10-year Treasury Note
(Yield Only)

2.0

N/A

3.7

2.9

4.8

4.9

Gold (per ounce)

-1.3

8.7

26.5

23.4

20.8

19.1

DJ-UBS Commodity Index

-0.4

3.0

-11.3

9.4

-2.4

4.8

DJ Equity All REIT TR Index

-2.1

6.7

9.0

33.6

-1.9

10.8

Notes: S&P 500, DJ Global ex US, Gold, DJ-UBS Commodity Index returns exclude reinvested dividends (gold does not pay a dividend) and the three-, five-, and 10-year returns are annualized; the DJ Equity All REIT TR Index does include reinvested dividends and the three-, five-, and 10-year returns are annualized; and the 10-year Treasury Note is simply the yield at the close of the day on each of the historical time periods

Sources: Yahoo! Finance, Barron’s, djindexes.com, London Bullion Market Association
Past performance is no guarantee of future results. Indices are unmanaged and cannot be invested into directly. N/A means not applicable.

What if the keepers of the Dow Jones Industrial Average added Apple to the index in 2009 instead of Cisco Systems?

This is not just a hypothetical exercise; rather, it makes an important point about using indices to measure overall market performance.

In June 2009, General Motors and Citigroup were removed from the Dow 30 average and replaced by Cisco and Travelers Cos, according to Bloomberg. At the time, Cisco was trading at about $19.50 per share. Last week, Cisco traded at about $20.00 per share – essentially no change in nearly three years.
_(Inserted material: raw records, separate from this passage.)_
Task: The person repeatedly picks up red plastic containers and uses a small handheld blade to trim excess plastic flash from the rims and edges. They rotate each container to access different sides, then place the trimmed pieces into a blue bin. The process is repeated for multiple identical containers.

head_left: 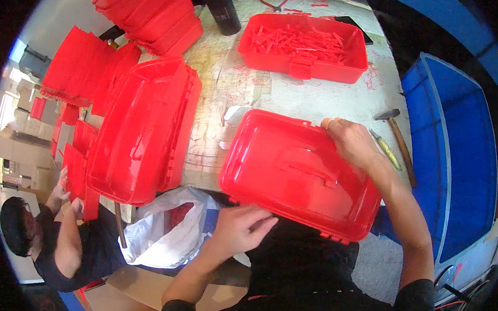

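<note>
A red plastic box lid (311, 177), rectangular with rounded corners, lies tilted across the table's near edge in front of me. Its surface is glossy, and hinge-like tabs show along the near edge. My right hand (351, 140) is closed over its far edge, with an orange-yellow cover on one fingertip. Beside the lid's near left edge is my left hand (241, 230), thumb apart from the stretched fingers; whether they touch the lid is hard to tell. Beyond the lid stands a red box (301, 67) full of thin red plastic scraps (303, 42).
Stacked red trays (141, 130) stand at left, with more stacks behind. A hammer (400, 143) and yellow-handled cutter (388, 151) lie near a blue crate (439, 163). Pliers (275, 6) and a black tumbler (220, 9) are farther back. A co-worker (70, 230) handles red parts at left.
</note>
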A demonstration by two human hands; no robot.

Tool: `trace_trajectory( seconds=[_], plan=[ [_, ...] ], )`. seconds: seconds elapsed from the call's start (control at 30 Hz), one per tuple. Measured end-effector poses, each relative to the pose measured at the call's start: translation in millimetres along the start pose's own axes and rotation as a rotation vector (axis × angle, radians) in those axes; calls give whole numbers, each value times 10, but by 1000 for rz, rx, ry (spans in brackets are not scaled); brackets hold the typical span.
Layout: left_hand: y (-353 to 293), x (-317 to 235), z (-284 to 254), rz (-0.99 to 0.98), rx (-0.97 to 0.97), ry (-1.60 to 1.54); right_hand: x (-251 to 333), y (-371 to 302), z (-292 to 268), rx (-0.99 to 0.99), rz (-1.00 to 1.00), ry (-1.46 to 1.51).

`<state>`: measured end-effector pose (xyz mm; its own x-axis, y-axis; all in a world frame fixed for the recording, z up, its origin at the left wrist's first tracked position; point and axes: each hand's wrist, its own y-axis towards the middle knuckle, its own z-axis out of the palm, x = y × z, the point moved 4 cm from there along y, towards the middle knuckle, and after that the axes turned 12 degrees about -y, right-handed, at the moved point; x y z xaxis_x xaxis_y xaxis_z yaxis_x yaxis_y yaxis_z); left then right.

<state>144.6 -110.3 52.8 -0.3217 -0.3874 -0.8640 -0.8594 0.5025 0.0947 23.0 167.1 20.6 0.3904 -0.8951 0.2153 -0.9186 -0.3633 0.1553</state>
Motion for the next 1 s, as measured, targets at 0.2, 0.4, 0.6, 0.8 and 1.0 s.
trace_trajectory(
  seconds=[0.2,0.4,0.6,0.8,1.0],
  plan=[
    [81,343,265,-8,164,405,14,346,126,24,-62,18],
    [113,216,177,318,-146,252,279,389,-812,-287,-104,-124],
    [-1259,1347,-679,-399,-222,401,837,-218,-249,-159,-313,-724],
    [-2467,2618,-1678,-760,16,405,1374,-911,368,47,-357,-29],
    [-2001,2428,-952,-592,-44,519,1501,-1190,381,213,-123,119]
  ],
)
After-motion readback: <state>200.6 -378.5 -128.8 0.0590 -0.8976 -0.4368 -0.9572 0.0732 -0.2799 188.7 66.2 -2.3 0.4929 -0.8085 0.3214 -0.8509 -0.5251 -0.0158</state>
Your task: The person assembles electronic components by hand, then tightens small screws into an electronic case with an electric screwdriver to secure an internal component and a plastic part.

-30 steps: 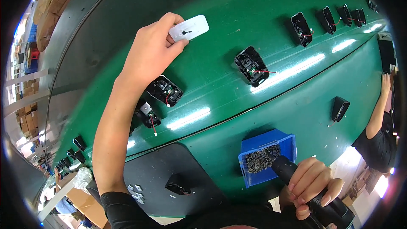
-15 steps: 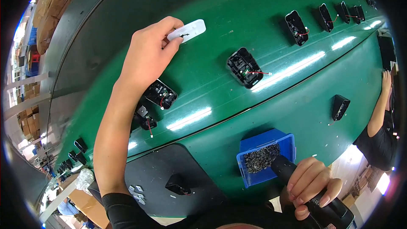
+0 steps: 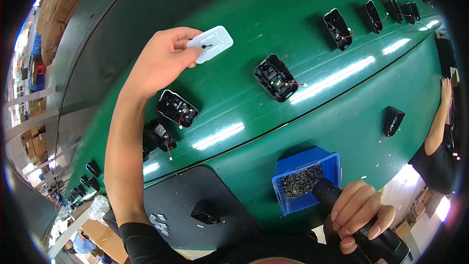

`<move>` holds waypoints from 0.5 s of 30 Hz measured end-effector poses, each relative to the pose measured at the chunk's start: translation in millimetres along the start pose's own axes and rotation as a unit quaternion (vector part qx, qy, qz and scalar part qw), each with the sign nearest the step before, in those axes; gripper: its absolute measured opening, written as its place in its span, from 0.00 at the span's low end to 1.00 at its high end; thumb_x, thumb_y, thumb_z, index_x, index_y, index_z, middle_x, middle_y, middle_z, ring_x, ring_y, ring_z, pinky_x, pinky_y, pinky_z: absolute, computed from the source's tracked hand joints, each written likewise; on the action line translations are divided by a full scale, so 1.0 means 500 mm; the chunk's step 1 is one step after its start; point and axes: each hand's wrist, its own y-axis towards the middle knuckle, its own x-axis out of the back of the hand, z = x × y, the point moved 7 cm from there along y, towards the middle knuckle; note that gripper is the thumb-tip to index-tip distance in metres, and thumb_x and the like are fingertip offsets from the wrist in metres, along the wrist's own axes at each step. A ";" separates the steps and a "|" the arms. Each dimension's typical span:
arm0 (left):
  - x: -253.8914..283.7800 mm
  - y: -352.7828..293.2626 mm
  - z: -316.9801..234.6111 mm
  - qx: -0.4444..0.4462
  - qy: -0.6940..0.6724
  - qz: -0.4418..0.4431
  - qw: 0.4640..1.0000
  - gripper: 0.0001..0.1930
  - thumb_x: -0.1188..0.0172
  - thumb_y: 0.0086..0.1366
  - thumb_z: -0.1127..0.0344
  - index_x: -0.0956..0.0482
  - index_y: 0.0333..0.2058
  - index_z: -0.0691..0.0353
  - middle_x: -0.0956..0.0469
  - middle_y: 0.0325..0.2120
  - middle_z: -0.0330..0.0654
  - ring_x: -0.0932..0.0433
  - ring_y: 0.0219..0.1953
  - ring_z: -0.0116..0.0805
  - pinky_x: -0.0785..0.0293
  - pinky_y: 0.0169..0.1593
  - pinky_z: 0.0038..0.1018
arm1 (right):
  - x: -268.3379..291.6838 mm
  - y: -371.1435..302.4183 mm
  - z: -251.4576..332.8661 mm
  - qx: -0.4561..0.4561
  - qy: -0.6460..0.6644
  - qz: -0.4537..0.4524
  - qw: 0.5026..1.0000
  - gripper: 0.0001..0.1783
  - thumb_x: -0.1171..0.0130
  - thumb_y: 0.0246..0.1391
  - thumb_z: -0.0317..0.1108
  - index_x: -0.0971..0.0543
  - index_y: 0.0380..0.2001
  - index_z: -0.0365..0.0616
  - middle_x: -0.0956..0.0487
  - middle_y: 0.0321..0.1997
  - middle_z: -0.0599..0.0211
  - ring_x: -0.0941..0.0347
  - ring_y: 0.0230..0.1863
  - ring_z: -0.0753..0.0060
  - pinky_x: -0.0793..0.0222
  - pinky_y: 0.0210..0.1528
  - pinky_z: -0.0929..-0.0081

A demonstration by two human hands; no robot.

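My left hand (image 3: 163, 58) is raised over the green belt, pinching one end of a white plastic cover (image 3: 220, 42) between thumb and fingers. A small black piece lies on the cover beside the thumb. Low on the right, my right hand (image 3: 360, 210) wraps round a black handheld power tool (image 3: 326, 193), seemingly an electric screwdriver. Its front end reaches over the near rim of a blue bin (image 3: 335, 164), and the tip cannot be made out. Many small dark screws (image 3: 300, 183) lie in the bin.
Black plastic housings with red wires, such as one housing (image 3: 276, 78), sit along the belt. A black mat (image 3: 205, 186) near me carries another dark housing (image 3: 207, 212) and several small pale metal pieces (image 3: 159, 224). On the far right, another person's hand (image 3: 446, 90) touches the table edge.
My left hand has shifted slightly left and turned the white cover so its broad face shows more. The housings on the belt have slid a little left. My right hand stays put.
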 end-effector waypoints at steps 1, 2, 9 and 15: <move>-0.002 0.000 0.001 0.000 -0.011 0.002 1.000 0.16 0.45 0.58 0.70 0.23 0.44 0.72 0.21 0.28 0.40 0.27 0.28 0.23 0.30 0.35 0.21 | 0.000 -0.001 0.000 -0.001 0.000 0.000 1.000 0.27 0.32 0.40 0.24 0.32 0.44 0.51 0.21 0.22 0.72 0.24 0.20 0.78 0.24 0.27 0.82; -0.003 0.001 0.001 0.000 -0.011 0.003 1.000 0.16 0.45 0.58 0.70 0.23 0.44 0.72 0.21 0.28 0.40 0.27 0.28 0.23 0.30 0.35 0.21 | 0.000 -0.001 0.000 -0.001 -0.002 0.002 1.000 0.27 0.32 0.40 0.24 0.32 0.44 0.51 0.21 0.23 0.72 0.24 0.20 0.78 0.24 0.27 0.82; 0.001 0.001 0.003 0.039 -0.032 -0.002 0.999 0.17 0.46 0.58 0.70 0.23 0.44 0.73 0.22 0.27 0.41 0.26 0.29 0.23 0.28 0.36 0.20 | 0.000 -0.002 0.003 0.008 -0.004 -0.006 1.000 0.27 0.32 0.40 0.24 0.32 0.44 0.51 0.21 0.22 0.72 0.24 0.20 0.78 0.25 0.27 0.83; 0.006 0.000 0.018 0.100 -0.047 -0.006 0.994 0.17 0.45 0.56 0.69 0.24 0.44 0.71 0.23 0.26 0.39 0.26 0.29 0.23 0.28 0.37 0.19 | -0.001 -0.005 0.003 0.009 -0.001 -0.015 1.000 0.27 0.32 0.39 0.24 0.32 0.44 0.50 0.21 0.22 0.73 0.24 0.20 0.78 0.25 0.27 0.83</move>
By contrast, Apple was trading at about $143 per share in June 2009 and closed last week near $500 per share.

Unlike most other market indexes, the Dow Jones Industrial Average is a “price weighted” index, which means stocks with a higher price (e.g., Apple) have greater impact than lower-priced stocks (e.g., Cisco).

So, taking a look at the woulda, shoulda, coulda, Bespoke Investment Group recalculated where the Dow would be if Apple was added to the index in 2009 instead of Cisco. They discovered that instead of the Dow being in the 12,800 range last week, it hypothetically would have been near 14,600 – an all-time record high.

Notice how one stock could have made nearly a 2,000 point difference in the Dow index in less than three years. Of course, the reverse is also true. A stock could have been added to the Dow in 2009 and gone down the last couple years and taken the Dow down with it.

Here’s the point. We tend to think of indexes are representing “the market,” but, in reality, they represent the keepers of the indexes representation of the market. There’s human intervention in some of these indexes and that could greatly influence their performance.

In the end, the only index that matters is your index – the one that measures your progress toward reaching your goals. That’s the index we try to beat.

Weekly Focus – Think About It

“One must maintain a little bit of summer, even in the middle of winter.”